The impact of adjuvant treatment on advanced/high-risk cutaneous squamous cell carcinoma of the head and neck after definitive surgical resection

Presentation: AHNS-059
Topic: Skin
Type: Oral
Date: Thursday, May 2, 2019
Session: 8:00 AM - 8:45 AM Scientific Session 7 - Reconstructive Advances II
Authors: Samuel J Trosman, MD1, Angela Zhu, BS2, Zoukaa B Sargi, MD3
Institution(s): 1Mount Sinai Icahn School of Medicine, 2University of Miami Miller School of Medicine, 3University of Miami

Background: Cutaneous squamous cell carcinoma (cSCC) of the head and neck is treated primarily with surgical excision.  Poor prognostic indicators in high-risk cSCC are largely extrapolated from mucosal literature and are highly variable in single-institution studies.  In addition, the impact of adjuvant therapy remains unclear.  There is especially a paucity of data for chemotherapy in the adjuvant setting.

Objective: To review the oncologic outcomes of patients with advanced/high-risk cSCC of the head and neck treated with definitive surgery and to identify risk factors for treatment failure.  Our hypothesis was that 1) adjuvant systemic therapy in combination with radiation after definitive surgery provides a survival benefit, and that 2) aggressive pathologic features (perineural invasion [PNI], lymphovascular invasion, positive margins) and extracapsular extension of metastatic nodal disease (ECE) portend a worse prognosis in cSCC of the head and neck.

Methods: A retrospective chart review was performed on all patients with cSCC treated definitively with surgery requiring parotidectomy and neck dissection at the University of Miami between 2011 and 2017.  Demographics, surgical and pathologic details, and treatment information were recorded.  The primary outcome was progression-free survival (PFS).  Survival data were analyzed by the Kaplan-Meier method.  Univariable analysis using a Cox proportional hazards model was performed to determine each risk factor’s effect on PFS.  Factors reaching statistical significance and predetermined aggressive pathologic features were included in multivariable analyses.

Results: One hundred four patients with a median age of 68 years (range 42-91 years) were reviewed.  Twenty-one patients were treated with surgery alone, 45 patients underwent adjuvant radiotherapy and 38 patients underwent adjuvant chemoradiotherapy.  The 2- and 5-year PFS for the entire cohort was 63.6% and 48.6%, respectively.  Pathologic factors associated with decreased PFS on univariable analysis were positive margins (Hazard Ratio [HR]=2.10, p=0.041), lymphovascular space invasion (HR=2.33, p=0.047), and PNI (HR=2.48, p=0.022).  There was no effect for ECE of nodal disease (HR=0.81, p=0.57).  On multivariable analysis, when accounting for the effect of these factors and for differences in adjuvant treatment, only PNI remained an independent risk factor for worse PFS (HR=2.55, p=0.044).  Increasing tumor size was also a strong independent risk factor for disease recurrence (Likelihood Ratio=8.14) that remained significant on multivariable analysis, especially when tumor size was greater than 2 cm (HR=8.04, p=0.006).  The use of adjuvant chemotherapy was not associated with improved PFS on Cox analysis (HR=1.29, p=0.43) and did not portend a survival benefit on Kaplan-Meier analysis when looking at the whole cohort of patients (p=0.70), nor when compared with adjuvant radiation alone for high-risk patients (p=0.15).

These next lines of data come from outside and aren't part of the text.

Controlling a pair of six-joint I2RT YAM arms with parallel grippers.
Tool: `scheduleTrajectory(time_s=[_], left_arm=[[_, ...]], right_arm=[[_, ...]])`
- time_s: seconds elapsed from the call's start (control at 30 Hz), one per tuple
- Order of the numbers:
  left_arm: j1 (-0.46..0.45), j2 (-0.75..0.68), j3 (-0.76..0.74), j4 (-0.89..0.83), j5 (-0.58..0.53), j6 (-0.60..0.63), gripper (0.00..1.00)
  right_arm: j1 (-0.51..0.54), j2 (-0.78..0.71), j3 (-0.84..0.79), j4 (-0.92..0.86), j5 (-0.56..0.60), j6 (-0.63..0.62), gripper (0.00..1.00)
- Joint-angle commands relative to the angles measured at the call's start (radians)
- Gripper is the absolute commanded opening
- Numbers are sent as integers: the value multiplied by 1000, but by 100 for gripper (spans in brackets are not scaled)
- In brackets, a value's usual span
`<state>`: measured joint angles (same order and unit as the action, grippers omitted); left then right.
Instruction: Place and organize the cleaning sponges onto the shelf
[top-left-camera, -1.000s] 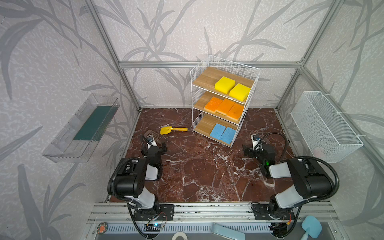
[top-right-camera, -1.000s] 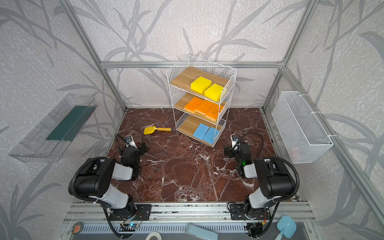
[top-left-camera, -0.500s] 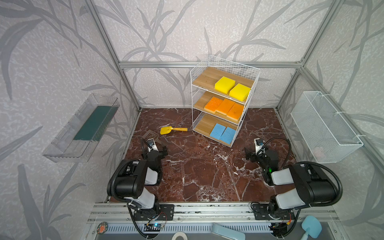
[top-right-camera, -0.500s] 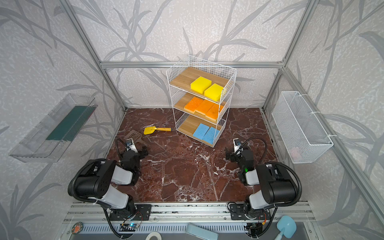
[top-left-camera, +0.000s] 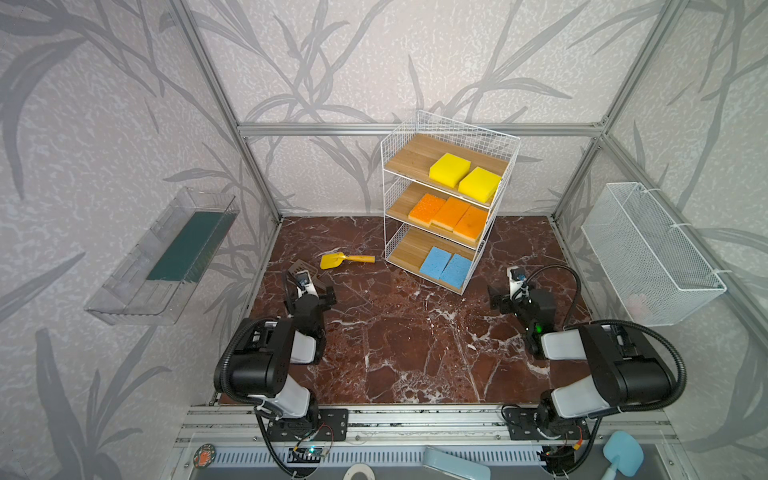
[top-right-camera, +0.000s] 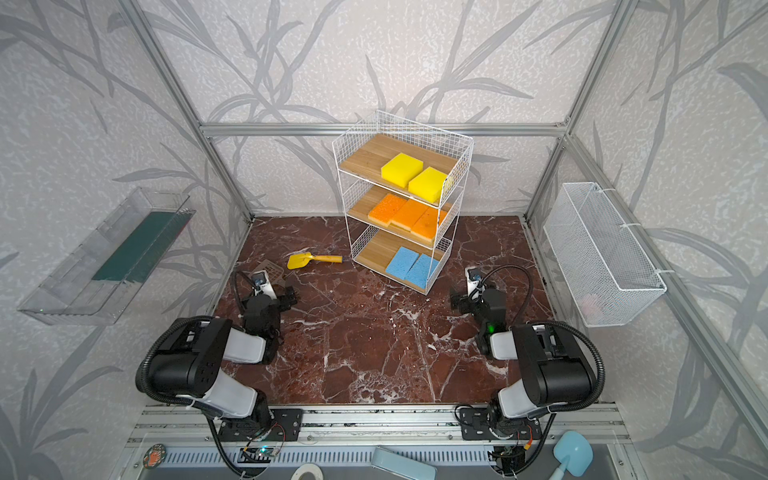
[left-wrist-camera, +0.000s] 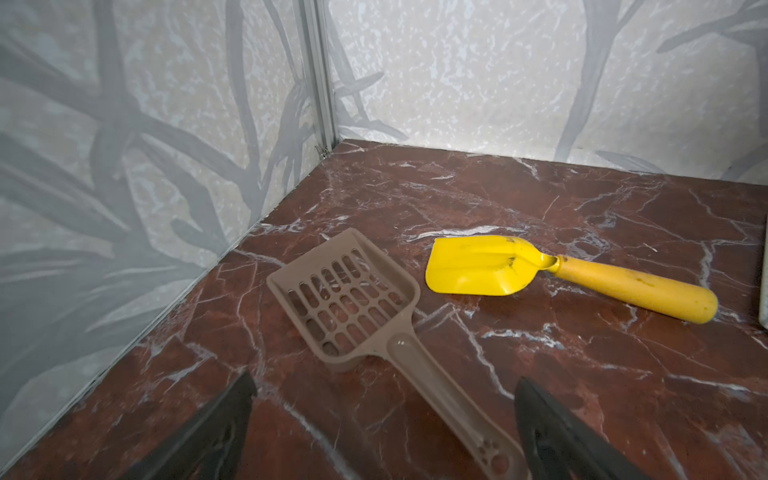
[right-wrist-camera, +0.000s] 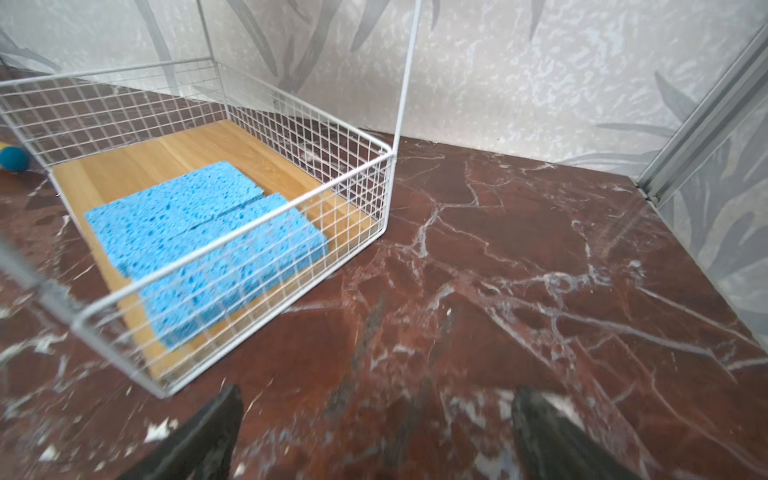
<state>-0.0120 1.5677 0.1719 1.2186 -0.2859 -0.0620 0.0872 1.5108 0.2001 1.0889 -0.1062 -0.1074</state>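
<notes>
Bimanual cell, seen from the front. The shelf (top-left-camera: 409, 158) stands at the back of the tabletop (top-left-camera: 395, 332), right of centre. It carries two yellow sponges (top-left-camera: 449, 169) on the top board, three orange sponges (top-left-camera: 451, 212) on the middle board, and two blue sponges (top-left-camera: 435, 262) touching side by side on the bottom board. In both top views the rear of each lower board is hidden under the tier above.

The right wrist view shows only the bottom tier. Its uprights are cut off by the frame, the blue pair lies partly behind wire grid, and the near corner is blurred.

The left end effector (left-wrist-camera: 384, 380) and right end effector (right-wrist-camera: 379, 390) hang low over the tabletop, fingers (left-wrist-camera: 224, 415) spread wide and holding nothing. Only the fingertips enter each wrist view.

A brown slotted scoop (left-wrist-camera: 345, 299) lies beside a yellow scoop (left-wrist-camera: 478, 266). Its handle runs between the left fingers, and contact cannot be discerned. From above, the left arm covers most of it.

A pale object (top-left-camera: 636, 301) in the mesh basket (top-left-camera: 648, 253) on the right wall cannot be made out.
</notes>
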Motion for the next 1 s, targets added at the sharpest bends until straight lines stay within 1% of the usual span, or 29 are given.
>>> scheduleTrajectory(time_s=[0.0, 0.07, 0.1, 0.13, 0.17, 0.2, 0.23, 0.27, 0.3, 0.33, 0.37, 0.4, 0.43, 0.47, 0.5, 0.6, 0.67, 0.7, 0.73, 0.8, 0.83, 0.93, 0.97], left_arm=[[-1, -5, 25, 51, -23, -10, 99], [-3, 22, 127, -91, -50, 6, 99], [-6, -2, 191, -260, -44, 4, 99], [-7, -35, 220, -356, -38, -8, 99], [-6, -48, 211, -354, -31, -14, 99], [-5, -28, 196, -291, -37, -10, 99], [-6, 14, 188, -205, -41, 7, 99], [-12, 19, 186, -200, -58, 21, 99], [-13, -10, 189, -250, -50, 5, 99], [-14, -24, 184, -267, -45, 13, 99], [-15, -30, 166, -239, -38, 15, 99], [-14, -30, 120, -155, -44, 13, 99], [-14, -22, 60, -37, -64, -3, 99], [-6, -2, 3, 110, -52, -17, 99], [1, 27, -38, 199, -15, -18, 99], [-2, 27, 74, 24, -65, -1, 99], [-3, -7, 123, -131, -61, -16, 99], [-3, -11, 145, -176, -65, -20, 99], [-2, 0, 167, -193, -63, -14, 99], [-9, 3, 191, -237, -63, 1, 99], [-7, -2, 189, -243, -58, -6, 99], [-12, -1, 162, -180, -69, 1, 99], [-11, -9, 122, -110, -68, -2, 99]], right_arm=[[6, 44, 0, 146, 2, -14, 99], [6, 80, 119, -16, -15, -15, 99], [2, 46, 191, -217, -12, -6, 99], [-21, 13, 245, -366, -15, 7, 99], [-23, 30, 224, -271, -11, 22, 99], [-23, 63, 190, -150, -21, 16, 99], [-16, 75, 165, -96, -31, 8, 99], [-12, 51, 151, -107, -42, -6, 99], [-12, 13, 123, -105, -59, -18, 99], [-12, -23, 69, -51, -62, -21, 99], [-12, -33, 10, 55, -62, -23, 99], [-12, -19, -35, 151, -67, -25, 99], [-12, 9, -47, 200, -76, -26, 99], [-12, 34, -37, 208, -82, -29, 99], [-11, 59, -17, 201, -90, -30, 99], [-10, 82, 32, 147, -108, -34, 99], [2, 63, 141, -89, -102, -50, 99], [-22, 36, 204, -247, -94, -6, 99], [-42, 18, 235, -326, -108, -8, 99], [-27, 59, 179, -145, -83, -3, 99], [-25, 75, 164, -92, -74, 1, 99], [-21, 7, 151, -167, -70, -14, 99], [-12, -12, 106, -111, -60, -21, 99]])
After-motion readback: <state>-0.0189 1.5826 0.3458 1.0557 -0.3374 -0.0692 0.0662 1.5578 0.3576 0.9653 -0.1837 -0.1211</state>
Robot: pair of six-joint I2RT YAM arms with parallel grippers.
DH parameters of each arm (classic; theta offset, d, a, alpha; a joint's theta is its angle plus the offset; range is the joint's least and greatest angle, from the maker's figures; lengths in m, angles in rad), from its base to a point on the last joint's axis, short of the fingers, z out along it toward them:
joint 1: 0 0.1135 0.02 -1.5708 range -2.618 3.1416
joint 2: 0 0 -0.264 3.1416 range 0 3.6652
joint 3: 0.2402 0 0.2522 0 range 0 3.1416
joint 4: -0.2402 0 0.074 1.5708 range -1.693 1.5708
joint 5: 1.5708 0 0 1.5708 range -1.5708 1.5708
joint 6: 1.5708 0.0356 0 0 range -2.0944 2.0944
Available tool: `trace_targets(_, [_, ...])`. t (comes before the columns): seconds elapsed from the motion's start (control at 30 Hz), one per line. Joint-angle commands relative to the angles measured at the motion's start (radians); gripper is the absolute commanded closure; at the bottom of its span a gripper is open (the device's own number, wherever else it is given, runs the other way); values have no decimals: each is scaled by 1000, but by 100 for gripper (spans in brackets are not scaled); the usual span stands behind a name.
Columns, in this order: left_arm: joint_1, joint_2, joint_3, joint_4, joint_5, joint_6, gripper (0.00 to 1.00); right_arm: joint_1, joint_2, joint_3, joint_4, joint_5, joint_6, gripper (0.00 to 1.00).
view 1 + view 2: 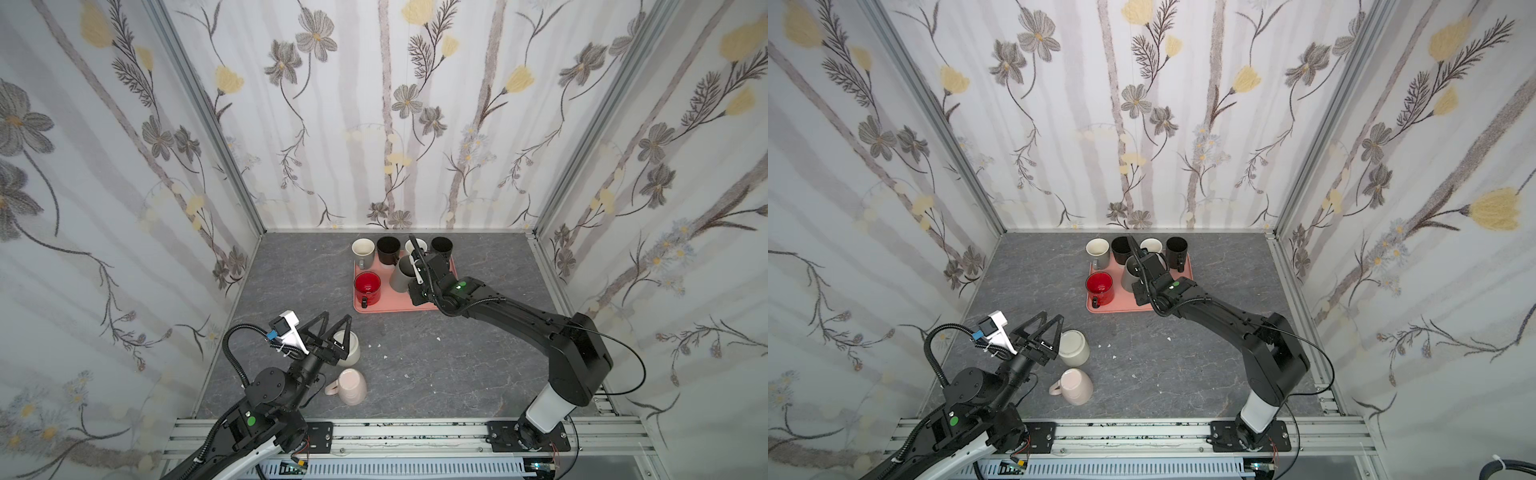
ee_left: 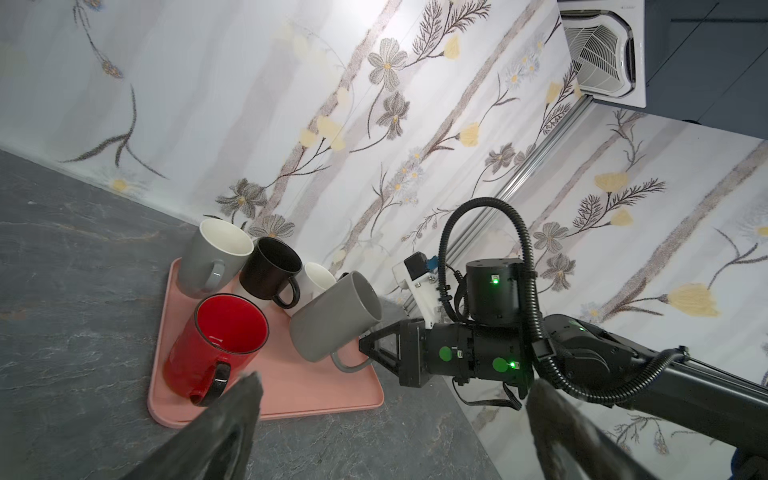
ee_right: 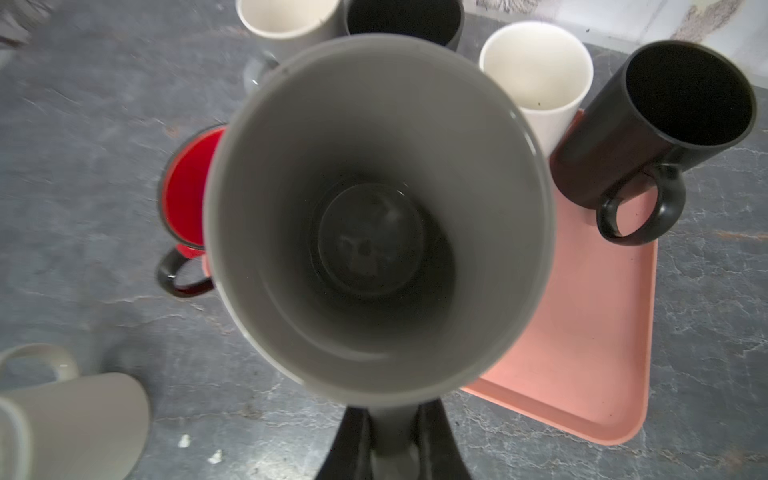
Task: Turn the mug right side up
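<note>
Grey mug [image 2: 332,320] is tilted over the tray [image 2: 291,390], handle [image 2: 348,365] pinched by the right hand [image 3: 395,432]; left hand [image 1: 336,319] spread wide.

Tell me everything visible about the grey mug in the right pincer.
The grey mug is plain, glossy and ceramic-looking. It is grey inside and out, empty, and has one loop handle. It is tilted, mouth partly up, over the pink tray beside the red mug. The right pincer is shut on the handle. Whether the mug's base touches the tray is unclear.
</note>
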Motion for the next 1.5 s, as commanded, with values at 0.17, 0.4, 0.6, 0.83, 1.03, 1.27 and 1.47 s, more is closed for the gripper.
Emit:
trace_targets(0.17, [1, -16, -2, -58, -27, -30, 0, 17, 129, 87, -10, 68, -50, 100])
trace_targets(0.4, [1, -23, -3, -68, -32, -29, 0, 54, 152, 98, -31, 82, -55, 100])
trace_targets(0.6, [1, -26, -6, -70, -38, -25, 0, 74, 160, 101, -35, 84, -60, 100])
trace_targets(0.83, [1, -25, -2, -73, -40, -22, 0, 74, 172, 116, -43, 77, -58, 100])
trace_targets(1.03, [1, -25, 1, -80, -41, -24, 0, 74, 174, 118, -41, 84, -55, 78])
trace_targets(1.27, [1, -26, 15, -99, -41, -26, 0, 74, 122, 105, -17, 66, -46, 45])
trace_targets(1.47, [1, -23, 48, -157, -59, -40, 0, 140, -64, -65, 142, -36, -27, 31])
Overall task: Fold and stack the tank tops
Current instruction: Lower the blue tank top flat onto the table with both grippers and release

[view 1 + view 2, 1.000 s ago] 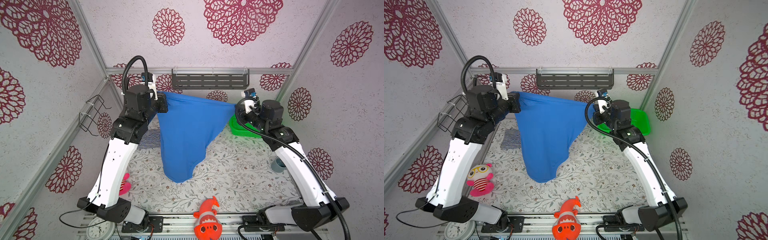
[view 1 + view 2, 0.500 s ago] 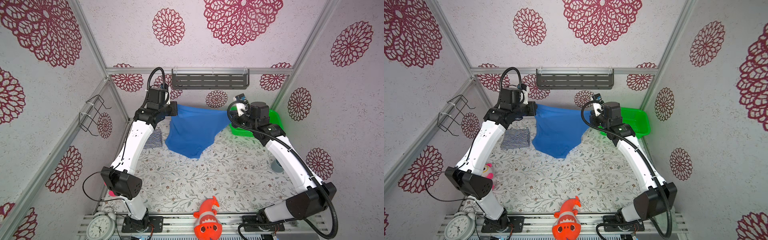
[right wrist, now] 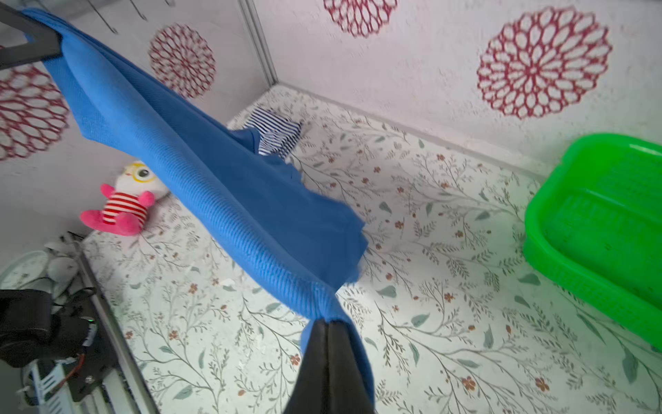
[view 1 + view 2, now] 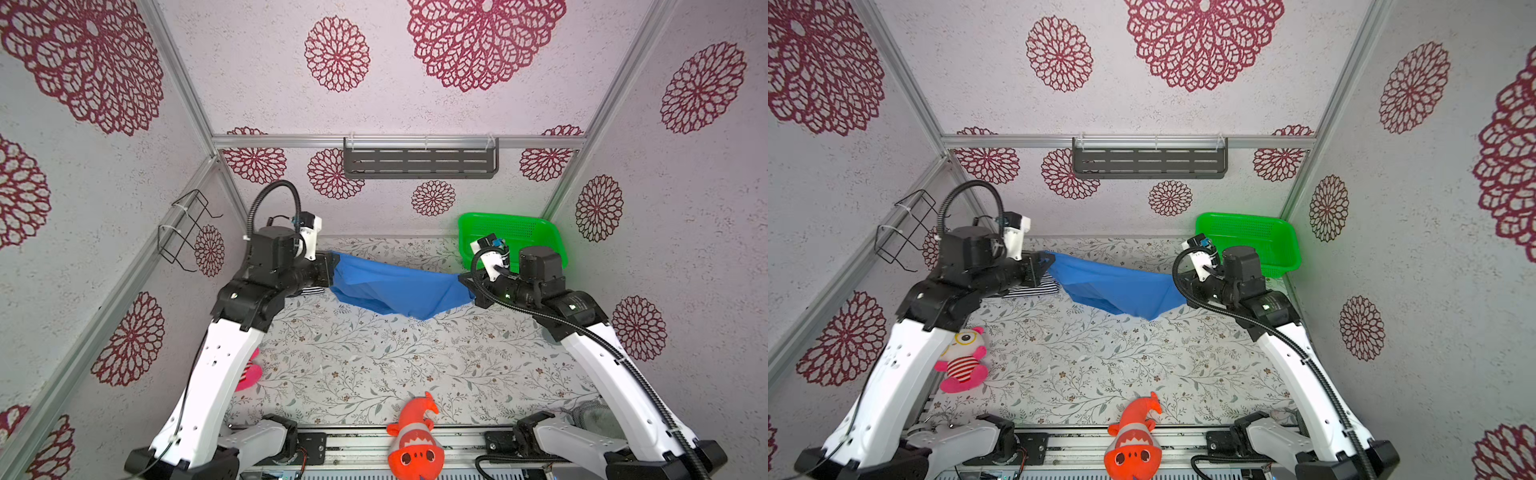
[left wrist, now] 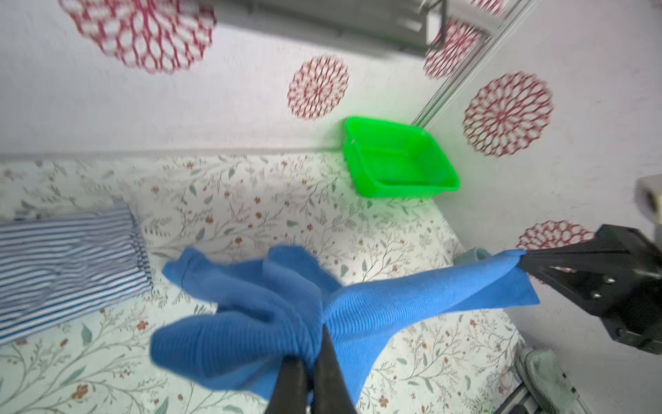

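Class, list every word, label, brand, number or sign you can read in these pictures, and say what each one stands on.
No text can be read.
Too blurred to read: the numerals on the clock face near the rail.
No lettering shows on the blue tank top, the striped tank top or the green basket.

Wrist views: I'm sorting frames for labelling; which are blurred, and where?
Left wrist view: motion blur, wall flowers and striped top soft, basket bleeding green. Right wrist view: blue top weave crisp, wall flowers slightly soft. Both top views: sharp.
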Controlling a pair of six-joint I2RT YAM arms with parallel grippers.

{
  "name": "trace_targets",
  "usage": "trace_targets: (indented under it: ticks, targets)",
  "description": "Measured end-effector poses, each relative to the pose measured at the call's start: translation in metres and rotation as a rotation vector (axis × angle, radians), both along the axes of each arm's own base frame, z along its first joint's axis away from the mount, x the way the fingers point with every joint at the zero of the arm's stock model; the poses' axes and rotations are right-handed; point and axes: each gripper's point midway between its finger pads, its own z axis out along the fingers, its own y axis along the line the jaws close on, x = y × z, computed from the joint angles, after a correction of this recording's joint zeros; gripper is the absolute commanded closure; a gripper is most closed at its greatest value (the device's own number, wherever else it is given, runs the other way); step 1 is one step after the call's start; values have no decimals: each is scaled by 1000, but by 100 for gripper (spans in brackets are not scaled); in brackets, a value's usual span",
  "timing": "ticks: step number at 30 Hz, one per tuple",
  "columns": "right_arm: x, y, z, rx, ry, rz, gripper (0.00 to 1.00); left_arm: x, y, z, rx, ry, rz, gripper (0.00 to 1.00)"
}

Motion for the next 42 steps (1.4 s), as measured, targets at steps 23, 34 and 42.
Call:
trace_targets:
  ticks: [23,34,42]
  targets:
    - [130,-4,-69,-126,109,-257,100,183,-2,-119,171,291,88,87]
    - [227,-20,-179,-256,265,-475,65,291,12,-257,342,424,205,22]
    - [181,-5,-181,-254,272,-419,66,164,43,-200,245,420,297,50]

Conclusions: Cutaneous squamous cell carcinoma necessitating surgical treatment with parotidectomy and neck dissection has a high recurrence rate despite the use of adjuvant therapy.  In our series, increasing tumor size was a strong independent risk factor for disease recurrence.  Of the traditional pathologic risk factors for decreased survival, only PNI was associated with worse PFS on multivariable analysis.  The presence of advanced nodal disease and ECE did not lead to a higher recurrence rate.  There was no benefit for chemotherapy in this setting.